About this task - Go through the following listing and count each line that contains the string "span"; the answer is that number alone.
◆ ◆ ◆
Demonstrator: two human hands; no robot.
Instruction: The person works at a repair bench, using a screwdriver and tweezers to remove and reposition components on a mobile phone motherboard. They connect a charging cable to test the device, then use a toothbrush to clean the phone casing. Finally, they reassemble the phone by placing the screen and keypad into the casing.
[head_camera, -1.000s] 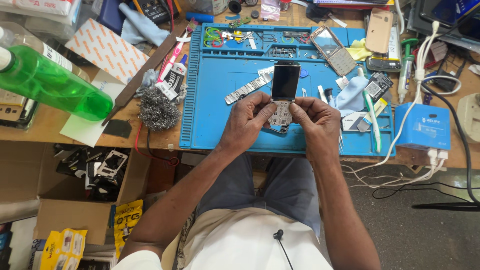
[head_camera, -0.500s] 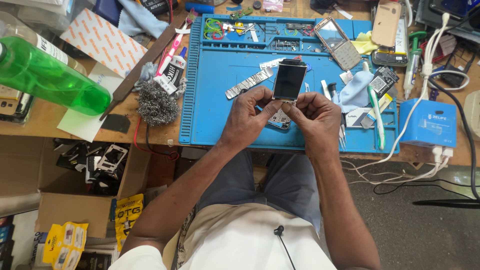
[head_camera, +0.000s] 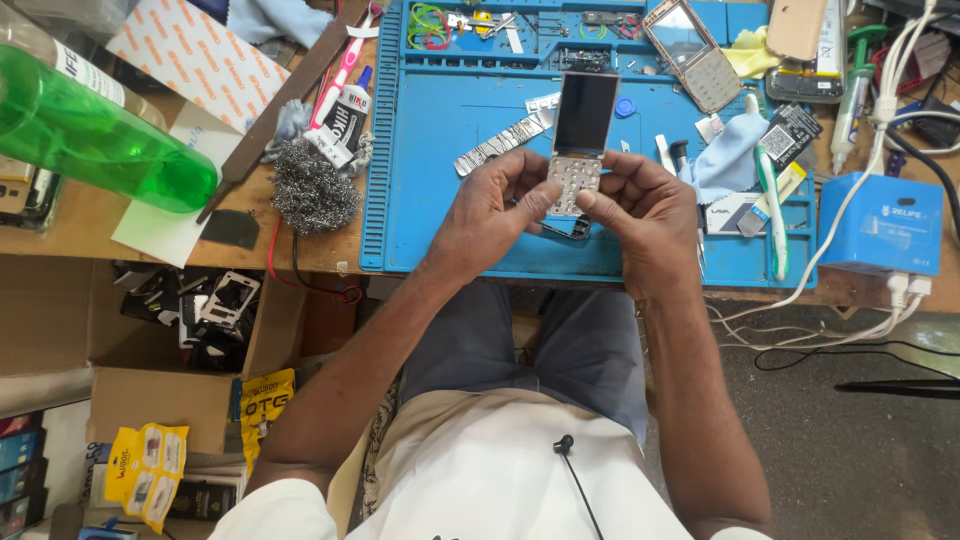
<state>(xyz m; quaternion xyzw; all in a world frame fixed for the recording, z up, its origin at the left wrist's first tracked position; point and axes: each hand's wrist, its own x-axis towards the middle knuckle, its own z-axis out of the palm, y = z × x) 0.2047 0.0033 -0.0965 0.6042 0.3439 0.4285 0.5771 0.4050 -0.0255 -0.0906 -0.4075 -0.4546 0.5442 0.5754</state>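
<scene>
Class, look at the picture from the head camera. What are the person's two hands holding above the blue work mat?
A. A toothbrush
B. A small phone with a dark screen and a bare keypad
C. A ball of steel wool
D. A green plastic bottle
B: the left hand and the right hand both grip the small phone, its dark screen uppermost, over the blue work mat.

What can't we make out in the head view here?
- Lower edge of the phone: covered by left hand and right hand.
- Dark part on the blue mat under the hands: mostly hidden.
- Green bottle: cut off by the left edge.
- Small parts in the mat's top trays: too small.
</scene>
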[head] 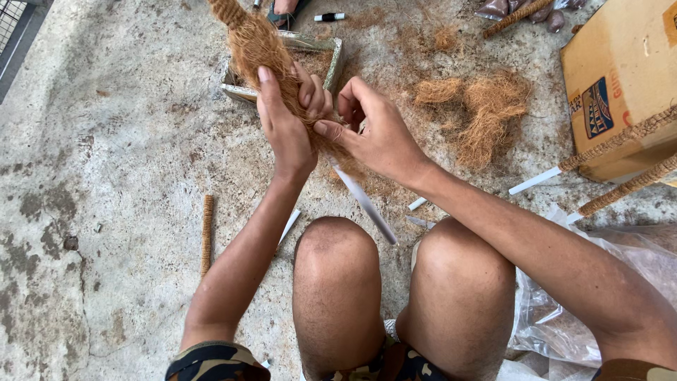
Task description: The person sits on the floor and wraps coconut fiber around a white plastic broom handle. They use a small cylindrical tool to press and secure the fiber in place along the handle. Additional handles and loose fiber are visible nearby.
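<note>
My left hand [285, 116] is closed around a bundle of brown coconut fibre [257, 46] packed around a white stick [367, 206] that slants down toward my knees. The top of the bundle is wound with rope. My right hand [377, 130] pinches the fibre just beside the left hand, fingers curled on the strands near the stick. Both hands are above my bare knees [335, 261].
A small rectangular tray [331, 67] lies behind the hands. Loose fibre [483, 113] is piled on the concrete to the right. A cardboard box [620, 77], two rope-wound sticks [620, 141], a short wound stick [206, 233], a marker [329, 16] and a clear plastic bag [564, 310] lie around.
</note>
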Tool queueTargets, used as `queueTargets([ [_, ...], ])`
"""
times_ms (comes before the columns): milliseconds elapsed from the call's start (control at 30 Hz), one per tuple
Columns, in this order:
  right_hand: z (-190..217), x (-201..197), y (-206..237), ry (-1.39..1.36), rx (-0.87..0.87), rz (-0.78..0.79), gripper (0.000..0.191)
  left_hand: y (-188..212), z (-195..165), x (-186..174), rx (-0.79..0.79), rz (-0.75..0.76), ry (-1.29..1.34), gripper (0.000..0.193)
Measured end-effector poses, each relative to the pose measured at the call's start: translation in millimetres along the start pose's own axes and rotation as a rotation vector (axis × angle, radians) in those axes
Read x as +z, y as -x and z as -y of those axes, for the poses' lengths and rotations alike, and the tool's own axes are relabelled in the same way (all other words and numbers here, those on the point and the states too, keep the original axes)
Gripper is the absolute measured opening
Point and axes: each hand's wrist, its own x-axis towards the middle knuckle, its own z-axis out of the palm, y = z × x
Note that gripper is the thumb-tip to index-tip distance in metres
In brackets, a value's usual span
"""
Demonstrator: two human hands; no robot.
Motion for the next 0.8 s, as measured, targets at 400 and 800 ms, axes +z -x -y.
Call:
queueTargets([
  [400, -13.2, 6.2, 7.0, 0.087, -0.292, -0.013, 0.017, 4.7, -4.4, -4.9, 0.058, -0.097, 0.204, 0.047],
  [800, -13.6, 4.5, 10.1, -0.002, -0.069, 0.126, 0.008, 13.0, 3.8, -7.3, 0.247, -0.098, -0.208, 0.048],
])
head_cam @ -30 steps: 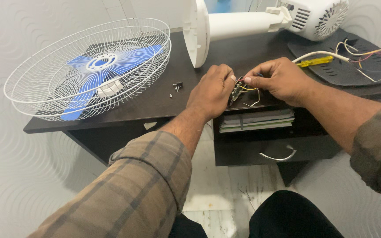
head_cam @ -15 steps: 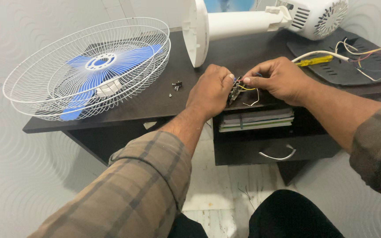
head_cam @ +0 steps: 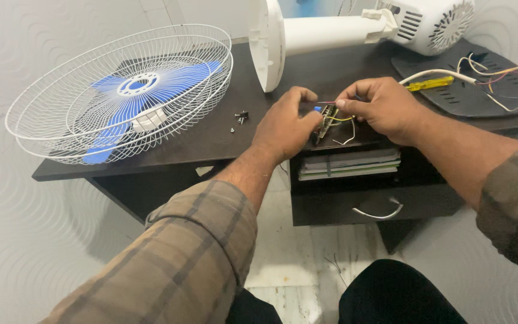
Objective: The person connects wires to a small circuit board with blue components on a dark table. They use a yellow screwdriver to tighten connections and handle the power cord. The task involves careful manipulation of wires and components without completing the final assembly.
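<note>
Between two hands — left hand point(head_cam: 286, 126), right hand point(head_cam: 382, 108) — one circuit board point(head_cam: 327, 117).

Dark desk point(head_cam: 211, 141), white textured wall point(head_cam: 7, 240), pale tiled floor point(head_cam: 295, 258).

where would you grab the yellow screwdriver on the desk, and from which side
Probably by the yellow handle of the screwdriver, from above with fingers across its width. It lies flat on the black panel, so its long sides look free, though white wires run close along its far side. So come in from the near side.
</note>
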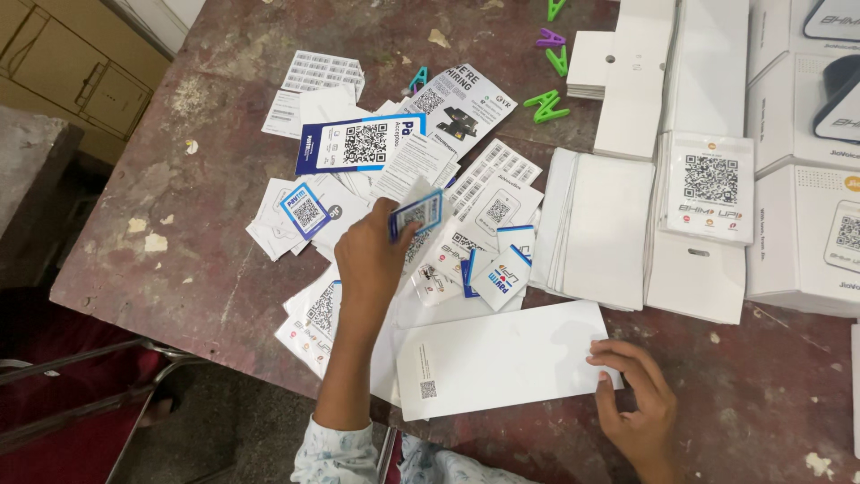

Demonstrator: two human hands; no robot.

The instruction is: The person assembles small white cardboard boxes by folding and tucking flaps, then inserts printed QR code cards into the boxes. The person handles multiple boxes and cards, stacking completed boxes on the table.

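From the head camera, the left hand is raised over a scatter of printed leaflets and small cards on the worn reddish bench, its fingers pinching a small blue-edged card just above the pile. The right hand rests on the near edge of the bench, fingers curled onto the right end of a long white envelope, pressing it flat. Stacks of white envelopes lie just beyond, white boxes farther right, and green and purple clips near the far edge.

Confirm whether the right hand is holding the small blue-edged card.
No: the left hand holds the blue-edged card; the right hand rests on the white envelope.
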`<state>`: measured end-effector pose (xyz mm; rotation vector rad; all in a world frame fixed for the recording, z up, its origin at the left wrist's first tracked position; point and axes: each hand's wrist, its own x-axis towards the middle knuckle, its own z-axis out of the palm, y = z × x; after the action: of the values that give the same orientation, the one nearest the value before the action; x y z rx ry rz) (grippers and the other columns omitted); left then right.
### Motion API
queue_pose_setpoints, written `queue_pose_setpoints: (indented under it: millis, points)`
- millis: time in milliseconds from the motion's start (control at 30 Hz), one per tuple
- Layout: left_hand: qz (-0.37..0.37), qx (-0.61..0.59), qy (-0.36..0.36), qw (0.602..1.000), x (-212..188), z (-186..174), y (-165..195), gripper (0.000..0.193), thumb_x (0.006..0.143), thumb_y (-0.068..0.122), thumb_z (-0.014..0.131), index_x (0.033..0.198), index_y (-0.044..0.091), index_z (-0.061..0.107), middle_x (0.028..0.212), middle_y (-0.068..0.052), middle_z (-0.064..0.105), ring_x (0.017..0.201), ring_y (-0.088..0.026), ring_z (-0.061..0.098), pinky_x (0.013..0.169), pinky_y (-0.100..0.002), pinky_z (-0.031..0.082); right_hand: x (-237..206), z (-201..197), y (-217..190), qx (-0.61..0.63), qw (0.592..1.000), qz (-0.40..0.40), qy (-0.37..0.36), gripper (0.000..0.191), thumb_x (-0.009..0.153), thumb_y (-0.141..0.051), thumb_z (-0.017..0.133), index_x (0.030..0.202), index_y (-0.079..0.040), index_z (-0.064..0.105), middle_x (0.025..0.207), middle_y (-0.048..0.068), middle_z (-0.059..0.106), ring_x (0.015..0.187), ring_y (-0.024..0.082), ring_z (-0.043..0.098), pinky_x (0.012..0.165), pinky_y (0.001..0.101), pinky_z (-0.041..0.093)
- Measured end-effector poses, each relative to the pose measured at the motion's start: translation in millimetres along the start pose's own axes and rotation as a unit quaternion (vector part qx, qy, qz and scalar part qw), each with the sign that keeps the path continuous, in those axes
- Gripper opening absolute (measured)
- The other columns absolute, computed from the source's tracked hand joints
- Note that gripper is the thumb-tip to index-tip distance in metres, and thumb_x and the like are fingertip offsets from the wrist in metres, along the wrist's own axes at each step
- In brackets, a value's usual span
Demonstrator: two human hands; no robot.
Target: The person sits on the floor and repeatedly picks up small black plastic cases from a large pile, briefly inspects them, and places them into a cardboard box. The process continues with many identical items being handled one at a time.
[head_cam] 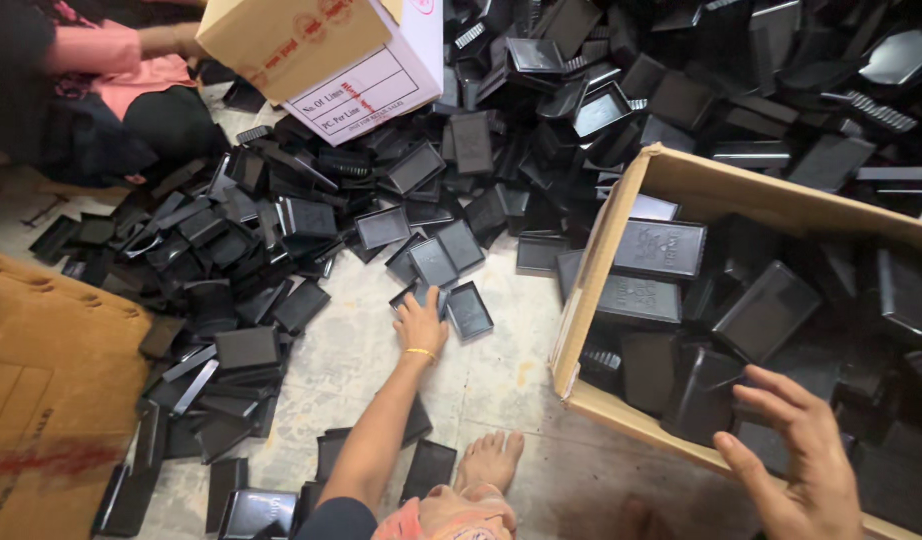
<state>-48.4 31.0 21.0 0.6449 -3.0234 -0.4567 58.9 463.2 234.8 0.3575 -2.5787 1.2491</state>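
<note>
Reaching out over the tiled floor (pixel 481 370), left hand (pixel 420 325) lies flat with fingers pressed together on a small black plastic tray (pixel 418 296) at the near edge of the big tray heap (pixel 281 250); another open tray (pixel 469 310) sits just beside it on the right. Left of that, a brown cardboard sheet (pixel 41 380) covers the floor's left edge; a second person in a pink sleeve (pixel 91 50) sits at the far left corner by a tilted printed carton (pixel 341 60). Bare foot (pixel 491 460) rests on the floor near the bottom. Right hand (pixel 796 450) hovers with fingers spread, holding nothing, over the open cardboard box (pixel 601 260) packed with more trays, near a dark one (pixel 701 395). Trays look light, rigid, thin-walled, glossy and likely slippery; best pinched across a rim edge or short sides, not the flat base
</note>
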Motion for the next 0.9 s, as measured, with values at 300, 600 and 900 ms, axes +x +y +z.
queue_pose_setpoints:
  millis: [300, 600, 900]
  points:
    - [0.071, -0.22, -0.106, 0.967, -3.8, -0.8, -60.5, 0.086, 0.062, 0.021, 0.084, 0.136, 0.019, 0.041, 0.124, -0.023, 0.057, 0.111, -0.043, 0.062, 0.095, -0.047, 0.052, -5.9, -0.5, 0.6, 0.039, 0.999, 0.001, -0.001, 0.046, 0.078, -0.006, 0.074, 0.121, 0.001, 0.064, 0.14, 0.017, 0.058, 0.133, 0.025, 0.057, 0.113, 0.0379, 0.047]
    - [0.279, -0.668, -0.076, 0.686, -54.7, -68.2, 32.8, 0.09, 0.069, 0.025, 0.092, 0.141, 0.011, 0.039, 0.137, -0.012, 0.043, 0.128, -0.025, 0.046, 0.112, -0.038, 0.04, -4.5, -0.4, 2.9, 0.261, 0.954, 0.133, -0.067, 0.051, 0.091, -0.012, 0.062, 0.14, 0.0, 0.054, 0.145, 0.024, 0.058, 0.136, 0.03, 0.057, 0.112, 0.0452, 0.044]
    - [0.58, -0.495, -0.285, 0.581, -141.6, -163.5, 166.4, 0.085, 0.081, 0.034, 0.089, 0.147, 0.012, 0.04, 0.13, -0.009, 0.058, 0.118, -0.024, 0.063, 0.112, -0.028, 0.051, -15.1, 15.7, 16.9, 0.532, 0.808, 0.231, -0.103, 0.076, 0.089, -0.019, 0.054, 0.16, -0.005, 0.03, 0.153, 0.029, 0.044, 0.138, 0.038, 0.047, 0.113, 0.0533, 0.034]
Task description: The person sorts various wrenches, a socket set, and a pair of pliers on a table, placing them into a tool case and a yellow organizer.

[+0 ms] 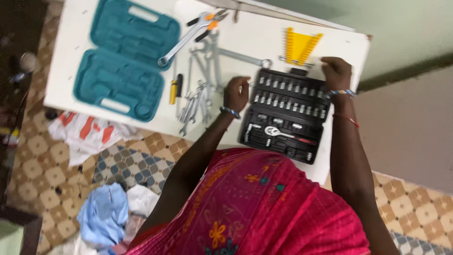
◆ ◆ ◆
Result of this exercise - 2